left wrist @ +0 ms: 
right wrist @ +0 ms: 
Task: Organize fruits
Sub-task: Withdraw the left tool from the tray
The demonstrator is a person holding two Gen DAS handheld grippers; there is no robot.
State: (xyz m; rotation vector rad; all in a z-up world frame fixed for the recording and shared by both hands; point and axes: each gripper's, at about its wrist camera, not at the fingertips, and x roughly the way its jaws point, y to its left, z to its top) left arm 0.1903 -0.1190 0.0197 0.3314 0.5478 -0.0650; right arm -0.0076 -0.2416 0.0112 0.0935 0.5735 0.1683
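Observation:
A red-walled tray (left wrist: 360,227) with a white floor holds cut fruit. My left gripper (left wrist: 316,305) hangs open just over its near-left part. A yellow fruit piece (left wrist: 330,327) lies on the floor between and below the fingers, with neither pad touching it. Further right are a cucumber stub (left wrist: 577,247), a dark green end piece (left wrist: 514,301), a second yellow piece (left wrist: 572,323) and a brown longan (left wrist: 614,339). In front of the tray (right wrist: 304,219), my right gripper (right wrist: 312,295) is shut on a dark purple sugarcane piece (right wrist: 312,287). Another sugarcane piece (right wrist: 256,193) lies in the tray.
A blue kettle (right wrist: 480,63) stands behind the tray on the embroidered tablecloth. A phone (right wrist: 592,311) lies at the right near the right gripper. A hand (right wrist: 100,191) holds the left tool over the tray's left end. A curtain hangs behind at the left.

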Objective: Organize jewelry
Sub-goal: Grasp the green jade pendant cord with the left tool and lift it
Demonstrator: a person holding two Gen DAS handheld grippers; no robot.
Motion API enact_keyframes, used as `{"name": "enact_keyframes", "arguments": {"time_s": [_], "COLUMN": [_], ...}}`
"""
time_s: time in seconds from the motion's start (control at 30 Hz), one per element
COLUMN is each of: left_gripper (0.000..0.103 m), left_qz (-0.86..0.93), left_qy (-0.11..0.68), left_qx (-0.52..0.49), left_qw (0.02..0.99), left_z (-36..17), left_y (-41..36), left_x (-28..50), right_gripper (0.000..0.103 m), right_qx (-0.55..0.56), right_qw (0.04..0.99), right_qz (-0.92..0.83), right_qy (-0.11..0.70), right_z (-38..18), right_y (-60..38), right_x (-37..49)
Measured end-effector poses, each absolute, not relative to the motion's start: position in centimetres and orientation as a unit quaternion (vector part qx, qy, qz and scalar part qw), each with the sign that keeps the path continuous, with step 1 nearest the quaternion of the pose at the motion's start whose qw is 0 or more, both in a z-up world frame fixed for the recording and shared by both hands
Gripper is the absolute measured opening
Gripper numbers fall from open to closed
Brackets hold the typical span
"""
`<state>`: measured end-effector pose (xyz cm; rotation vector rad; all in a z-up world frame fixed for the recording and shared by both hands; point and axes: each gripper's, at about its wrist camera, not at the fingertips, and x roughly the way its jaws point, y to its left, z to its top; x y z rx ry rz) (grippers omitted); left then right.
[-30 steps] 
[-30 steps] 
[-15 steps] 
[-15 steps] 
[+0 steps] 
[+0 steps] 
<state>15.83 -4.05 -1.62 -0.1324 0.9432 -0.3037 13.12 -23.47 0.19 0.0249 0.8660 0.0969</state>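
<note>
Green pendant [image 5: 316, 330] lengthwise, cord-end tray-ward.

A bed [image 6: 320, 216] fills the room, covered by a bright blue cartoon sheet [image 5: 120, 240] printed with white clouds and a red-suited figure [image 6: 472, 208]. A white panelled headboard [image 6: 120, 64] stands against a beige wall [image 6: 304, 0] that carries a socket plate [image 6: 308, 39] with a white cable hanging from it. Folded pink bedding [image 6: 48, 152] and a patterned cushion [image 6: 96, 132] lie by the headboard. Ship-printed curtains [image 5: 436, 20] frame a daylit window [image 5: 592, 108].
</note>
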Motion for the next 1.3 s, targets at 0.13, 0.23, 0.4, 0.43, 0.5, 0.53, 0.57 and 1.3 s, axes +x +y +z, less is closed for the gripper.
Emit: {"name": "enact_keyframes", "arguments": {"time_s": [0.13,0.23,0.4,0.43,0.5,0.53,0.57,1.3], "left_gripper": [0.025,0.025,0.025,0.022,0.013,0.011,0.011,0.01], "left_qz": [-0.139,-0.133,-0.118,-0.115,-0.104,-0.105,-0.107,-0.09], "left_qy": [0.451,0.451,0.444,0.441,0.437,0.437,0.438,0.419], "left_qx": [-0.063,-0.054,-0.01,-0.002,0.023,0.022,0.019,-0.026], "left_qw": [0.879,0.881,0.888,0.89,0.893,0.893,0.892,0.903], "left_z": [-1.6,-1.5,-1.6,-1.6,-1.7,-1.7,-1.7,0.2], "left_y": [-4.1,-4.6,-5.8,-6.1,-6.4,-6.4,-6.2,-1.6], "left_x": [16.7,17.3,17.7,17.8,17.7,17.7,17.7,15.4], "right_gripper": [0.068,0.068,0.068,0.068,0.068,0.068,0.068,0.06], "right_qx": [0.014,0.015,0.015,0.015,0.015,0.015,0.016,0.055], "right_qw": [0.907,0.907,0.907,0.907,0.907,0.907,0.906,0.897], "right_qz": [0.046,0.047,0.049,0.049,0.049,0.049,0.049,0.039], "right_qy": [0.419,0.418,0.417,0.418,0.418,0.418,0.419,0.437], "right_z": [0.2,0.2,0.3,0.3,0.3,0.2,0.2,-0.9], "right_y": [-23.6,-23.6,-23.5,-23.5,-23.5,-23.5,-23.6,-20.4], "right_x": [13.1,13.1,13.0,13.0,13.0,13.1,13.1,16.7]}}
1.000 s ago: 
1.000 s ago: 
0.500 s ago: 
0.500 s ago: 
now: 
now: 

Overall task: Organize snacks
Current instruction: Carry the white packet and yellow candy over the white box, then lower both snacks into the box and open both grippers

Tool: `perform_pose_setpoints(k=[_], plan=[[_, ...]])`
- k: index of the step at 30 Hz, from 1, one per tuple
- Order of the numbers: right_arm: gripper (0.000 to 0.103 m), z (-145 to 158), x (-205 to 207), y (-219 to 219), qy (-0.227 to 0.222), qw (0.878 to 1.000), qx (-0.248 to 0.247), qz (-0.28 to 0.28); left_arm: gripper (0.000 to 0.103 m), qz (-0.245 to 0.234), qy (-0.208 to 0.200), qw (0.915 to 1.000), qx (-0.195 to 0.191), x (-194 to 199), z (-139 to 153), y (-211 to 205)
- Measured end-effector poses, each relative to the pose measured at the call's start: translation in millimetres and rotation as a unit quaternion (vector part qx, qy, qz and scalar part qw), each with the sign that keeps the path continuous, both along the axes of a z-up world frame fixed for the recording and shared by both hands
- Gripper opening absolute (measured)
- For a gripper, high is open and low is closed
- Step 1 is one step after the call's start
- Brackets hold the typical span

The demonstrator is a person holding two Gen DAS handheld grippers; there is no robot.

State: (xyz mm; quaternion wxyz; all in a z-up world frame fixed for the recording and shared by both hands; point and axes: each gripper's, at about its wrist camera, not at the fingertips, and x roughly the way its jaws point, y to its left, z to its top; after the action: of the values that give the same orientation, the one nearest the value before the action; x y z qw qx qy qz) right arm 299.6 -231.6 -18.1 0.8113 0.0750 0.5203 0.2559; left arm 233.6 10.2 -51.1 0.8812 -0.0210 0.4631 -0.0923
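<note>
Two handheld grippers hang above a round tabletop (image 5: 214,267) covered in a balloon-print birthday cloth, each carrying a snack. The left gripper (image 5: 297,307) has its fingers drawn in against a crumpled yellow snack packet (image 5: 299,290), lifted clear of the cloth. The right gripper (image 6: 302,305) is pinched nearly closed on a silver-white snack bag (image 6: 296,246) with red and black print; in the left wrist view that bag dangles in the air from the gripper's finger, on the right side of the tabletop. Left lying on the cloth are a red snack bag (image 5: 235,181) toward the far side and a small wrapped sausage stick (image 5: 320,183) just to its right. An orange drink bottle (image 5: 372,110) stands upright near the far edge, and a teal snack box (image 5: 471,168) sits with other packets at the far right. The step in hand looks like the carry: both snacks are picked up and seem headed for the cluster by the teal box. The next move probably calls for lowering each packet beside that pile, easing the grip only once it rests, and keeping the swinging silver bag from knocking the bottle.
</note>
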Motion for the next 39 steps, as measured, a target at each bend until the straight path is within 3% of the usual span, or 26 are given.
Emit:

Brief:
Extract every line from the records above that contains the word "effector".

Worked solution:
Measured end-effector poses, each absolute, not relative to the motion's start: position in centimetres and orientation as a unit quaternion (vector part qx, qy, qz and scalar part qw), each with the sign that keeps the path continuous, with step 1 nearest the quaternion of the pose at the motion's start whose qw is 0 or more, both in a z-up world frame fixed for the recording and shared by both hands
`<state>`: measured end-effector pose (xyz cm; rotation vector rad; all in a z-up world frame fixed for the recording and shared by both hands; point and axes: each gripper's, at about its wrist camera, not at the fingertips, and x roughly the way its jaws point, y to its left, z to its top; x y z rx ry rz) (grippers omitted); left then right.
- Measured end-effector poses, each relative to the pose measured at the call's start: translation in millimetres and rotation as a unit quaternion (vector part qx, qy, qz and scalar part qw), each with the sign that keeps the path continuous, both along the axes of a z-up world frame fixed for the recording and shared by both hands

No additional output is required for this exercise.